3. Ensure offerings are relevant, simple and consumable
No scatter-gun approach! Take action according to your findings in the survey. Tailor them to your target groups. Integrate future work skills focus topics like empathy, problem-solving, and emotional intelligence to create a foundation for your employees to thrive and innovate in a digital world.
4. Integrate healthy and purpose-driven leadership into your regular learning curricula
Enable your leaders to understand their people’s needs by sharing personal stress-satisfaction scores.* Empower your leaders to support their employees to develop healthy distance and other skills necessary to deal with the VUCA complexities.
5. Increase awareness
A great program is only a great program if people know about it and sign up! Deliver personalized offerings which serve the needs of your employees while being scalable. Design a communications and marketing plan that will attract people to your program.
Have I Mentioned Measurement?
You can only manage what you can measure, so measurement is key to success. Besides assessing engagement, trust and confidence, from its employee surveys, SAP generates its Business Health Culture Index (BHCI), which is comprised of questions regarding leadership culture, a feeling of belonging, the ability to cope with stress, and work-life balance, as well as the subjective state of health. This figure is then used to calculate the impact on business results. From the 2017 results, it was calculated an increase of one percentage point corresponds to an increase in profits of €85 to 95 million.
With this step, the seemingly “soft” topic of well-being has clearly entered the world of documentable, predictable connections to business success. As such, targeted control and development are worth it in every respect.

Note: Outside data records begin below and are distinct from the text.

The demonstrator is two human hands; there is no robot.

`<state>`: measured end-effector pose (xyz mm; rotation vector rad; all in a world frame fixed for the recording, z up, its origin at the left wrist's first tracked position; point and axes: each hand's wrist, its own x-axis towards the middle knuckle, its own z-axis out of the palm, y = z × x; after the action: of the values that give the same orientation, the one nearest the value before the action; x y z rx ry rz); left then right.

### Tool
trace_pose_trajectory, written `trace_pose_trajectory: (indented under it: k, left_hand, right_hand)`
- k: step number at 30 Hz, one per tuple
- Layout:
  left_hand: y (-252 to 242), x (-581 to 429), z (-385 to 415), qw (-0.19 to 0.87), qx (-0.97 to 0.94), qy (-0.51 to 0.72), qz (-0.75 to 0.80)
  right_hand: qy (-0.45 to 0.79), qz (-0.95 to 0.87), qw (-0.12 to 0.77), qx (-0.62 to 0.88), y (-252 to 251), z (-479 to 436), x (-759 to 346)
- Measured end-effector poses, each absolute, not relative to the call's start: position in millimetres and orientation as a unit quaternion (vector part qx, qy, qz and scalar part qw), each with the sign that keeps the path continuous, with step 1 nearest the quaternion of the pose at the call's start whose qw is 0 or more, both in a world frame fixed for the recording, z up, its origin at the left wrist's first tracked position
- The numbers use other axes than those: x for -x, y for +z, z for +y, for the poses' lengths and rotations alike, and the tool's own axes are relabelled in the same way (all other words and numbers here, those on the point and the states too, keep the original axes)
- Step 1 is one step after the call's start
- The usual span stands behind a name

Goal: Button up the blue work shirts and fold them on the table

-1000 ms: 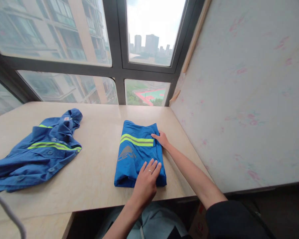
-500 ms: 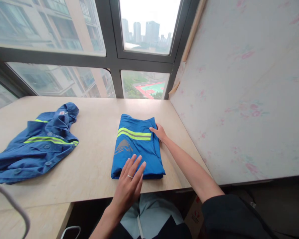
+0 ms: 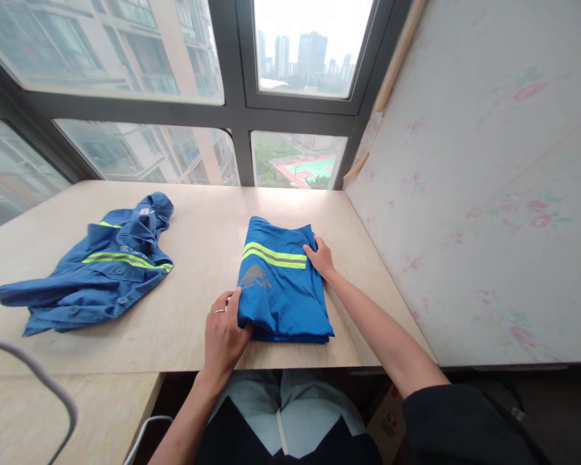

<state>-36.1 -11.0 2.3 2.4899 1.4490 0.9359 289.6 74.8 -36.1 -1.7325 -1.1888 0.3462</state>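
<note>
A folded blue work garment [image 3: 283, 284] with yellow reflective stripes and a grey logo lies on the pale wooden table [image 3: 198, 245]. My left hand [image 3: 225, 332], a ring on one finger, grips the garment's near left corner, fingers curled round the edge. My right hand [image 3: 321, 257] presses on its far right edge beside the stripes, fingers closed against the cloth.
A second blue jacket [image 3: 101, 268] with reflective stripes lies unfolded and crumpled at the table's left. Large windows [image 3: 140, 58] run along the back. A patterned white wall [image 3: 474, 181] bounds the right side. A grey curved bar [image 3: 39, 381] shows at the lower left.
My left hand slid off the top of the folded garment to its near left corner and curled round the edge. The right hand stayed at the far right edge.
</note>
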Motion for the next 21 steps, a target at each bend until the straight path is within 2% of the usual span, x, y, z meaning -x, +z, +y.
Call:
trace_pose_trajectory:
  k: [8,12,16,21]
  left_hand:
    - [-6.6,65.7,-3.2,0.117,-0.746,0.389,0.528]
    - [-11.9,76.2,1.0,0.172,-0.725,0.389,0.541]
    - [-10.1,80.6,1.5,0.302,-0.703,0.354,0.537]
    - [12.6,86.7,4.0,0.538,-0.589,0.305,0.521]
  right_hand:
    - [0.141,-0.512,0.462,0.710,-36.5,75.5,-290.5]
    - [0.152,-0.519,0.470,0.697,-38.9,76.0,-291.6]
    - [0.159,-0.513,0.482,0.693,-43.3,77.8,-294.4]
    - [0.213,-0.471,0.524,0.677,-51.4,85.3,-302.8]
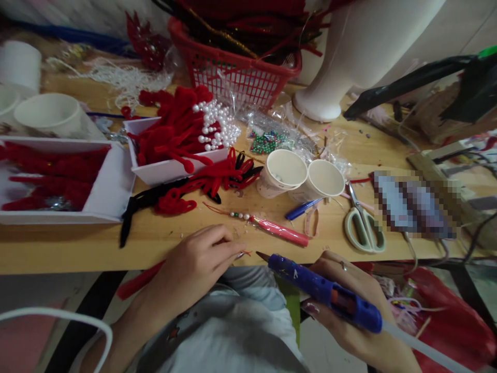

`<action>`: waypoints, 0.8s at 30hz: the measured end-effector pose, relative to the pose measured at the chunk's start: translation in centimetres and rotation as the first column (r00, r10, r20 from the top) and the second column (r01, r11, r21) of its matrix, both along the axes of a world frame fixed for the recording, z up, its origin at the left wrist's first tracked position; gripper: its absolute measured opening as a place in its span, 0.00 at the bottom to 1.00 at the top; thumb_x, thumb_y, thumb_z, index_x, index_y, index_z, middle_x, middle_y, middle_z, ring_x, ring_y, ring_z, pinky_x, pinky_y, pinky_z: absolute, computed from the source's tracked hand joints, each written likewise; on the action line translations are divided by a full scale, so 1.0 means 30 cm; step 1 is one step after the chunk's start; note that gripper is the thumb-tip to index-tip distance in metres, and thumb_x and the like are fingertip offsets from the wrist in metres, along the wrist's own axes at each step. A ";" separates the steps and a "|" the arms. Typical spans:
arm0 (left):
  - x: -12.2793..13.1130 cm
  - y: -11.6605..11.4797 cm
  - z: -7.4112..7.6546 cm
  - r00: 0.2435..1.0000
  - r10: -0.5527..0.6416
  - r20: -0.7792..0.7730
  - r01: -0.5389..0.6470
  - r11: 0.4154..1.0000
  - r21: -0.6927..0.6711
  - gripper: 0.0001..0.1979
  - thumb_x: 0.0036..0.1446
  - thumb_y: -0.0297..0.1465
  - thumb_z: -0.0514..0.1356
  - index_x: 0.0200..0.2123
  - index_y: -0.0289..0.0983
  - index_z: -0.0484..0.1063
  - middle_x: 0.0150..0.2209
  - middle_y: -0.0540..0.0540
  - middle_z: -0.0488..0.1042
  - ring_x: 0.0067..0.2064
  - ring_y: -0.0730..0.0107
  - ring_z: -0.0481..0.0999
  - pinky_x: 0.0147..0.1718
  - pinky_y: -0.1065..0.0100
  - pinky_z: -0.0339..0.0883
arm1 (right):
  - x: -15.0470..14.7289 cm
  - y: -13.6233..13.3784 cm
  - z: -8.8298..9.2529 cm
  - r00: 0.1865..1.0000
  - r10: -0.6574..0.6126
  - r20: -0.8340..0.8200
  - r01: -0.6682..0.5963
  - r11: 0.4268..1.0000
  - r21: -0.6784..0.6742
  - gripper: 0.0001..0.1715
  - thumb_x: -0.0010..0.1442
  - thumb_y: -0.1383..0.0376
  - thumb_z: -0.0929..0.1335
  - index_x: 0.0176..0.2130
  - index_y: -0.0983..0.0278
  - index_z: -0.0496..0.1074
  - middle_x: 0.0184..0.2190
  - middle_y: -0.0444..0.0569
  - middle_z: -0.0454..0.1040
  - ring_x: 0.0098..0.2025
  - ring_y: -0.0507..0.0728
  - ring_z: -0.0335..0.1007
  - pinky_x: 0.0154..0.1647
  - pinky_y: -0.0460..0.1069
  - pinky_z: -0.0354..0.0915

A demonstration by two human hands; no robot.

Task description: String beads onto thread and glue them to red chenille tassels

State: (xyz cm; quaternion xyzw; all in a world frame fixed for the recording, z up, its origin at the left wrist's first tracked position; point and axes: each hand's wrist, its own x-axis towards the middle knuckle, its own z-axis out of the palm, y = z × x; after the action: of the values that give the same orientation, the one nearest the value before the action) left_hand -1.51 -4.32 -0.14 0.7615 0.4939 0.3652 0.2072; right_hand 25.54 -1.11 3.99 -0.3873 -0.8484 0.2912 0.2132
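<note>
My right hand is wrapped round a blue glue gun, whose dark nozzle points left. A pale glue stick sticks out of its back end. Close to the nozzle tip, my left hand pinches a thin red cord, its ends poking out past the fingertips. The rest of that cord is hidden by the fingers. Just beyond both hands, a red tassel in clear wrap lies on the table, with white and green beads strung above it.
Two paper cups, a blue pen and scissors lie beyond my hands. White boxes at left hold red fuzzy pieces. A red basket and bagged beads stand farther back. A red bag hangs below the right edge.
</note>
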 end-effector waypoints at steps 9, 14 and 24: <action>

Good News: It Doesn’t Require a Huge Effort
Make sure you are in touch with your employees by conducting employee surveys and supporting leaders to become role models of health and well-being. Together, we can turn “occupational health” into an end-to-end proactive business-imperative health management and talent management program.
If you’re interested in the evolving future of the digitalized and personalized approach we take within SAP to balance business and people needs in real time, check out the Well-Being at Work page.
Dr. Natalie Lotzmann is the chief medical officer and head of Global Health & Well-Being at SAP. Connect on LinkedIn | Twitter.
*The Stress-Satisfaction Scorecard is a management tool for leaders to utilize in their 1:1 meetings with employees. The tool helps managers and employees assess how stressed employees are in their current work situation and how satisfied they are with the work they do; and then to identify action to (re)gain balance for the employee.